I'm trying to perform fuzzy clustering using WEKA (both GUI and java code). In my data set I have two fields: id and string, so I would like to cluster by these strings and as an output get per each string, array with probabilities of belonging to each cluster.
I wrote the code that defines filter with all required properties (which are the same that in the WEKA GUI), then cluster using EM and then printout distributions using clusterer.distributionForInstance(filteredData...). It runs and even prints out an output, the problem is that for each entry it assigns 1 to one of the clusters and for other clusters it assigns 0. Would you be so kind as to assist and tell me what could be the problem?
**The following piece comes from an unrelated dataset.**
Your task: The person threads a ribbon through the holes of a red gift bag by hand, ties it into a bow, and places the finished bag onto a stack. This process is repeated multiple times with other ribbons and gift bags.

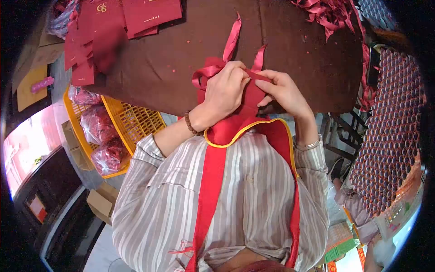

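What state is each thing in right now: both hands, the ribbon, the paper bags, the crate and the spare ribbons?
left hand: closed, grip pinching the red ribbon.
right hand: fingers pinched on the same ribbon.
red ribbon: looped, half knotted, two ends sticking up.
red paper bags: folded flat, piled on the table.
yellow crate: open-topped, holding wrapped red bundles.
loose ribbons: tangled in a heap.

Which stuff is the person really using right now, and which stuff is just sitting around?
In use:
- left hand and right hand, fingers pinching
- red ribbon
- red cloth piece between the hands

Just lying about:
- red paper bags
- yellow crate with wrapped red bundles
- ribbon pile
- cardboard box
- stacked tubes
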Action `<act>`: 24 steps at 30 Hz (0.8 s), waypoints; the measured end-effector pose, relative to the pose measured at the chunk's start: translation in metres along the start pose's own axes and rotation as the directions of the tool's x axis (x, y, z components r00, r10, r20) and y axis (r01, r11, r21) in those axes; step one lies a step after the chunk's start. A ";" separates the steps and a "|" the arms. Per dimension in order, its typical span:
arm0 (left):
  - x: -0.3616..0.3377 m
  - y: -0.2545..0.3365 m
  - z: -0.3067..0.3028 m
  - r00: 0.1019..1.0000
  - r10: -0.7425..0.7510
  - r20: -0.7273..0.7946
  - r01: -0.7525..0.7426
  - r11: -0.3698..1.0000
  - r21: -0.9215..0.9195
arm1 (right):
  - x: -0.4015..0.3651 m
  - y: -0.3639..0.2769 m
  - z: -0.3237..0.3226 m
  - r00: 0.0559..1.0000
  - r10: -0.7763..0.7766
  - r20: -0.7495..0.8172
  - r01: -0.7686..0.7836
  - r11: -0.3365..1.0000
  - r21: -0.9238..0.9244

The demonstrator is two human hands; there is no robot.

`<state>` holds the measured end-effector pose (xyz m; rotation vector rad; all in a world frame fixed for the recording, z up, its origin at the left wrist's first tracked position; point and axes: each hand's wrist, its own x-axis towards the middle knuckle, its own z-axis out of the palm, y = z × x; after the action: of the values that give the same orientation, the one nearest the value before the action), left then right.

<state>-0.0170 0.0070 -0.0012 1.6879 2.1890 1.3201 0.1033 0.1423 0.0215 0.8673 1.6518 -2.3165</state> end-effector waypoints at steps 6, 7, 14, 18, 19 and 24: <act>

I am attaching snippet of my code for further recommendations:
Instances train = DataSource.read(args[0]);
Instances test = DataSource.read(args[1]);
StringToWordVector filter = new StringToWordVector();
filter.setTFTransform(true);
filter.setLowerCaseTokens(true);
filter.setAttributeIndices("last");
filter.setInputFormat(train);
filter.setStopwordsHandler(new Rainbow());
Instances filteredData = Filter.useFilter(train, filter);
Instances testFilteredData = Filter.useFilter(test, filter);
//build clusterer
EM clusterer = new EM();
clusterer.buildClusterer(filteredData);
for (int i = 0; i < testFilteredData.numInstances(); i++) {
double[] dist = clusterer.distributionForInstance(testFilteredData.instance(i));
System.out.print(testFilteredData.instance(i));
System.out.print(Utils.arrayToString(dist));
System.out.println();
}
The procedure works perfectly well if there is no need for tiidf transform. And it also works perfectly if one replaces clustering with the classification (obviously have to add the class attribute).